When an auditor asks "how many times did your AI agents encounter SSNs last quarter, and what happened each time?" — that is a queryable answer, not an educated guess.
Tenant-configurable detection rules
Different regulated environments have different PII definitions. A healthcare tenant needs PHI detection. A financial services tenant needs financial identifier detection. A legal firm needs privilege-related pattern detection.
Mnemonic's detection rules are configurable at the tenant level, within the platform's baseline ruleset. The baseline always runs. Tenants can add custom patterns for domain-specific identifiers.
The AI data protection architecture that works
Wrong approach: Build AI agent → add memory → add redaction as a cleanup step → discover gaps in production.
Right approach: Use a memory infrastructure layer where redaction is the pipeline, not a plugin. Governance is not something you add to AI memory. It is the condition under which AI memory operates.
This is especially true for:
- HIPAA AI agents — PHI protection must be demonstrable, not asserted. You need audit logs showing that redaction ran, when it ran, and what it caught.
- GDPR-compliant AI — Data minimization is a GDPR principle. Storing more PII than necessary, even if encrypted, is a compliance risk. Redaction at write time enforces minimization.
- SOC 2 Type II — Auditors want to see that access controls and data protections are enforced systematically, not by developer convention.
What Mnemonic provides
Mnemonic is designed for regulated environments. PII redaction is not a feature — it is an architectural primitive that every memory operation passes through.

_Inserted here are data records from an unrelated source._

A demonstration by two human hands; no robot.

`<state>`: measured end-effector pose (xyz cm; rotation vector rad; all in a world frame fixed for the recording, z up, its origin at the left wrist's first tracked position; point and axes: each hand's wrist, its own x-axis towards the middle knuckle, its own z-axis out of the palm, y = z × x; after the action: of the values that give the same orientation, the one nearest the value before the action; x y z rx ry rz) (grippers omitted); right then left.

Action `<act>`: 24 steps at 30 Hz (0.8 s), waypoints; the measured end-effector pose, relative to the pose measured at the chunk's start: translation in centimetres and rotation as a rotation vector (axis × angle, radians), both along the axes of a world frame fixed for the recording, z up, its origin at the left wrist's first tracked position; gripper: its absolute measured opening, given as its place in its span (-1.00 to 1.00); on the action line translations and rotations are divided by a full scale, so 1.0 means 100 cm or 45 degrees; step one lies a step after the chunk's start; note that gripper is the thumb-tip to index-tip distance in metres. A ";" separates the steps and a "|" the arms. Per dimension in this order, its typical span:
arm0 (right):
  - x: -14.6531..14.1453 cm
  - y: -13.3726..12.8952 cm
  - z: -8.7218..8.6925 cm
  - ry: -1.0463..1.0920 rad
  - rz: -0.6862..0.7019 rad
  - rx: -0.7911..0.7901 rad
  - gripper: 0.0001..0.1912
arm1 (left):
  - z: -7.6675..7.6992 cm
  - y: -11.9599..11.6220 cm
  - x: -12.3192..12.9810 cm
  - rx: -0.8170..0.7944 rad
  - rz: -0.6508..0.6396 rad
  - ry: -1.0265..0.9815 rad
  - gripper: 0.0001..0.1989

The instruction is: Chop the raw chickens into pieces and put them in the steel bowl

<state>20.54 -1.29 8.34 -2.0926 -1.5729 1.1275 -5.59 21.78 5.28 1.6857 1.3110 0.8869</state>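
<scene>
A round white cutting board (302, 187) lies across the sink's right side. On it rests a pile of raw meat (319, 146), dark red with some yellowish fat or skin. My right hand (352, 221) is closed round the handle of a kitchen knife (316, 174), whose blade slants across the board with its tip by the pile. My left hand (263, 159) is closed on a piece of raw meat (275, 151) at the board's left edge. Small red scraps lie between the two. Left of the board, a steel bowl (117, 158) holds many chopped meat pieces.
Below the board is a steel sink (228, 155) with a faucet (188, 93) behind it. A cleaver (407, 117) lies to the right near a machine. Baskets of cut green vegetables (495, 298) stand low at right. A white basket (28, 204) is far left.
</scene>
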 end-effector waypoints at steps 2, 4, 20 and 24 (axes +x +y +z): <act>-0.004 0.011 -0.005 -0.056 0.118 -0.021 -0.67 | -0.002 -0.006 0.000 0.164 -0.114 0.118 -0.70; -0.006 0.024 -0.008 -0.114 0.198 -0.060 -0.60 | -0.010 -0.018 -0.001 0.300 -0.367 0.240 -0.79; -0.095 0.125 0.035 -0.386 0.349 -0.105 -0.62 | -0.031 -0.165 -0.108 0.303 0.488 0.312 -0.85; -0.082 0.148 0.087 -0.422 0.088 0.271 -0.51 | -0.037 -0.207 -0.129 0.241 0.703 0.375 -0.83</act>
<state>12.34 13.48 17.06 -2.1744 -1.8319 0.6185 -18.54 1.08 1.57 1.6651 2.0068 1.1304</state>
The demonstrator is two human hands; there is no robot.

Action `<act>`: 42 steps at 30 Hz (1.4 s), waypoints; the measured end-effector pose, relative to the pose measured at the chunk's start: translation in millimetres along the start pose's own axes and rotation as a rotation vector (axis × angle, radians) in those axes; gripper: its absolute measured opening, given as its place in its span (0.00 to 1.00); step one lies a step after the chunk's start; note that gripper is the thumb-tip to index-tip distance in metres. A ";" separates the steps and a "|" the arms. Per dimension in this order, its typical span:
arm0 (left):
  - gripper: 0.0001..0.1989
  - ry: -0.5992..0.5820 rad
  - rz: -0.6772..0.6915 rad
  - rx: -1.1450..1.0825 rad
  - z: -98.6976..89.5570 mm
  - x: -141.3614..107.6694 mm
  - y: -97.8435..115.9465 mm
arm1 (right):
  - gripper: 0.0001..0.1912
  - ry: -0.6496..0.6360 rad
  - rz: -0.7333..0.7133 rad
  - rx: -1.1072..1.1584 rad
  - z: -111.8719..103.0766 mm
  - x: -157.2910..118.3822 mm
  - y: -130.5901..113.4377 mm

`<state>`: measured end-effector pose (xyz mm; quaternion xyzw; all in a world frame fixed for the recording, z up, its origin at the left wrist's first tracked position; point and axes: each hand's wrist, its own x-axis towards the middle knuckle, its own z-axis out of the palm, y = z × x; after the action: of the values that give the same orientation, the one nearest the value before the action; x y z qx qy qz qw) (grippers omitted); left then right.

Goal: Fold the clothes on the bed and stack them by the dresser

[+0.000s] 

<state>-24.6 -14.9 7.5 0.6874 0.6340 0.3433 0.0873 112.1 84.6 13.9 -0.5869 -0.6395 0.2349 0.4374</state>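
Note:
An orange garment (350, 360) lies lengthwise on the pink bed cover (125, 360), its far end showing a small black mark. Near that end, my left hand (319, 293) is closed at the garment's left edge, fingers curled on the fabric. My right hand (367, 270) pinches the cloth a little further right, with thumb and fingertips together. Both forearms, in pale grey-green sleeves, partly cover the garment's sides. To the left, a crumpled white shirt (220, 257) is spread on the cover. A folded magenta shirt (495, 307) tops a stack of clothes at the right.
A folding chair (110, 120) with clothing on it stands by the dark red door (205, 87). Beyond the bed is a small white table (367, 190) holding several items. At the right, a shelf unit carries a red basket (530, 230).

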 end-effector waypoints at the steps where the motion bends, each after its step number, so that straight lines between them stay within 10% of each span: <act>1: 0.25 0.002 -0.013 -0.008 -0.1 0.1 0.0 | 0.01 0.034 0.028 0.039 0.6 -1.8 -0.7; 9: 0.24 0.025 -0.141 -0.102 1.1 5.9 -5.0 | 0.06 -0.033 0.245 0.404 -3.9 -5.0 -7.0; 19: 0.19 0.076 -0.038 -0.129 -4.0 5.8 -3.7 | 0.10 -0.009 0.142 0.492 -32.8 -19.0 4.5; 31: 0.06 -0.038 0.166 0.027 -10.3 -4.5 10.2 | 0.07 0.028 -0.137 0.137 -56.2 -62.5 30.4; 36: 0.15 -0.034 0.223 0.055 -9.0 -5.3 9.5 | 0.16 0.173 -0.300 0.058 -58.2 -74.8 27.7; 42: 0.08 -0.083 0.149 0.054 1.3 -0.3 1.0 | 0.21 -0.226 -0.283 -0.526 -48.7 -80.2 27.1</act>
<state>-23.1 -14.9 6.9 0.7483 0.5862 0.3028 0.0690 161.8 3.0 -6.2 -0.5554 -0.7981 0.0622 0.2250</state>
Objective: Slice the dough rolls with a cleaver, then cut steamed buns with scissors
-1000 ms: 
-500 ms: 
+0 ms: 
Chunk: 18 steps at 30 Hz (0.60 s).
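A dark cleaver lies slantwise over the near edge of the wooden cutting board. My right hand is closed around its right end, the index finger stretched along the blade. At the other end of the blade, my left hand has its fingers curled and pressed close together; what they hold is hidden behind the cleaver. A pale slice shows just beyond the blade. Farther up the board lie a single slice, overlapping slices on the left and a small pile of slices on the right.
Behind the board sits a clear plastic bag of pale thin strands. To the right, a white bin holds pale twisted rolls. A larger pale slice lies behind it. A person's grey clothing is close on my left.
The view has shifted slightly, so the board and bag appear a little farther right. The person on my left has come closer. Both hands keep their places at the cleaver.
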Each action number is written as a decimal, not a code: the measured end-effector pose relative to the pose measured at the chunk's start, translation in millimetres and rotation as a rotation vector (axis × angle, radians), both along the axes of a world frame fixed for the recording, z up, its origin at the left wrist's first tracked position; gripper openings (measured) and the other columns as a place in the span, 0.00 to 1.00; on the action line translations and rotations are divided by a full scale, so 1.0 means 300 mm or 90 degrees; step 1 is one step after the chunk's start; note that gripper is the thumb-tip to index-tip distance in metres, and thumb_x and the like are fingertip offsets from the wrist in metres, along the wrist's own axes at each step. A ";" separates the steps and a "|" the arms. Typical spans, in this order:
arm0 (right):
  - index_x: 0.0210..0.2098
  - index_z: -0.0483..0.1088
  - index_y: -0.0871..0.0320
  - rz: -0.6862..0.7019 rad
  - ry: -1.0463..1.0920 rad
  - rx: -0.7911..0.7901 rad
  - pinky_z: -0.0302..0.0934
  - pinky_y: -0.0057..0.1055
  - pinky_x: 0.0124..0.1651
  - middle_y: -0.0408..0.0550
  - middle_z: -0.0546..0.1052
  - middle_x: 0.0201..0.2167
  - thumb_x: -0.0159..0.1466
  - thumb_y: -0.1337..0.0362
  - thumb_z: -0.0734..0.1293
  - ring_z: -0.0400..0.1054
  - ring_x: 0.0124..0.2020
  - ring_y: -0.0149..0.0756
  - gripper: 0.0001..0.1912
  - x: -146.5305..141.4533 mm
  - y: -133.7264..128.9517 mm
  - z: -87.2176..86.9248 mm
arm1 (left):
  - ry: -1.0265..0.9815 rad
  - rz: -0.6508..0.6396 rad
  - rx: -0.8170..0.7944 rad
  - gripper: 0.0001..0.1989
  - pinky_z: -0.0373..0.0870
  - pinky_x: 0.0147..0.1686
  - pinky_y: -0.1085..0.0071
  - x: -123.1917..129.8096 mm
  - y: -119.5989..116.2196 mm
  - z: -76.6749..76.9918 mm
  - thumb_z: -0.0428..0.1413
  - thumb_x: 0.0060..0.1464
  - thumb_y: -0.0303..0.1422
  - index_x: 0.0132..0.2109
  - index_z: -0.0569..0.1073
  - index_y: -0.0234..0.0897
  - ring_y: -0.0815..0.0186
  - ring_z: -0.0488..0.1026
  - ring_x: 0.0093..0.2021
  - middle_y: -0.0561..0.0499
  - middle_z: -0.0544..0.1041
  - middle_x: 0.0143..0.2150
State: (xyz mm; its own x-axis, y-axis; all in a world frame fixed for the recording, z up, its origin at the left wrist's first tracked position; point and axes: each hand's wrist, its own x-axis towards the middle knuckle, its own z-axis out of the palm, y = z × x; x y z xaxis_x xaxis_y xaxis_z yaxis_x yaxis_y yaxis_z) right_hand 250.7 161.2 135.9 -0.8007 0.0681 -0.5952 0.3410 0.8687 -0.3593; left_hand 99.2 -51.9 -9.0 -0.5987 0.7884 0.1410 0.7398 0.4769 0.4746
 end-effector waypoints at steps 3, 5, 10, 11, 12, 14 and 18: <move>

- Pre-storage redaction — runs before any write to persistent storage
- Typed detection — 15+ PII categories out of the box
- Tenant-configurable rules — extend the baseline for domain-specific identifiers
- Immutable redaction audit log — queryable record of every redaction event
- Zero opt-out — redaction cannot be bypassed at the API level
The result: your AI agents can operate in regulated environments without requiring a separate PII-scrubbing pass, a manual review process, or the assumption that the LLM will "just not store" the sensitive parts.